(DATA BELOW begins)
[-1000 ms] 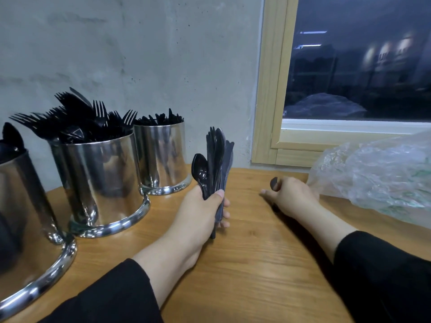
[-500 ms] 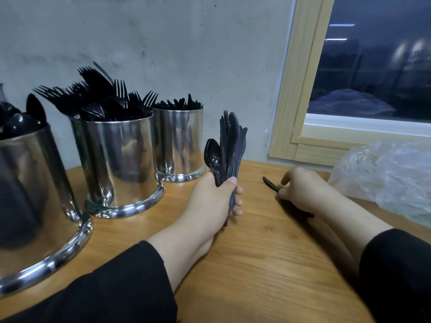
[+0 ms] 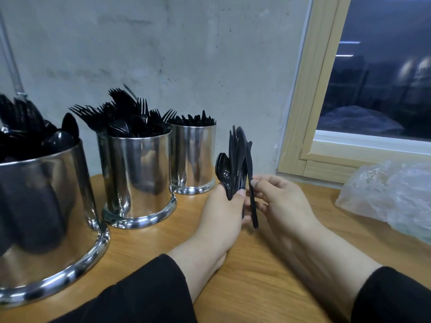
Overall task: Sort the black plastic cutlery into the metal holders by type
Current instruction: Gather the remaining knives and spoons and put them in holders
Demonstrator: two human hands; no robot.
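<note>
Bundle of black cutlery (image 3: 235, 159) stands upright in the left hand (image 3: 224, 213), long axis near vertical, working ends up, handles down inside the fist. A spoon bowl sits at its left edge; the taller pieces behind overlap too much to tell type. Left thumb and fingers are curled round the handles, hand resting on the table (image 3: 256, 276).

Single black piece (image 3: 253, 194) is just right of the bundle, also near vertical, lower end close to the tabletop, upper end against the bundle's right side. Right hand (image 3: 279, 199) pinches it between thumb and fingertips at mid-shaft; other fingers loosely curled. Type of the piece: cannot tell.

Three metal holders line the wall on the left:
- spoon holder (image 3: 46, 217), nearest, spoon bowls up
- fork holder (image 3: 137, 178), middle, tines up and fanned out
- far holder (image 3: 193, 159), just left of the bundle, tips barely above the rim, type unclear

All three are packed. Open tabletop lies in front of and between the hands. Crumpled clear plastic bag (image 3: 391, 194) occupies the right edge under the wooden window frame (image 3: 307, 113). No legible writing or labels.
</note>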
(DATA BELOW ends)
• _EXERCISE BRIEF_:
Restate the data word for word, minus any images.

• _RESULT OF THIS EXERCISE_:
[-1000 ms] 
[-500 ms] 
[+0 ms] 
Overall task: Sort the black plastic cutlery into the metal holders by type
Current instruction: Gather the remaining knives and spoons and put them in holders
Demonstrator: two human hands; no robot.
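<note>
Bundle of black cutlery (image 3: 235, 159) stands upright in the left hand (image 3: 224, 213), long axis near vertical, working ends up, handles down inside the fist. A spoon bowl sits at its left edge; the taller pieces behind overlap too much to tell type. Left thumb and fingers are curled round the handles, hand resting on the table (image 3: 256, 276).

Single black piece (image 3: 253, 194) is just right of the bundle, also near vertical, lower end close to the tabletop, upper end against the bundle's right side. Right hand (image 3: 279, 199) pinches it between thumb and fingertips at mid-shaft; other fingers loosely curled. Type of the piece: cannot tell.

Three metal holders line the wall on the left:
- spoon holder (image 3: 46, 217), nearest, spoon bowls up
- fork holder (image 3: 137, 178), middle, tines up and fanned out
- far holder (image 3: 193, 159), just left of the bundle, tips barely above the rim, type unclear

All three are packed. Open tabletop lies in front of and between the hands. Crumpled clear plastic bag (image 3: 391, 194) occupies the right edge under the wooden window frame (image 3: 307, 113). No legible writing or labels.
</note>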

No additional output will be produced.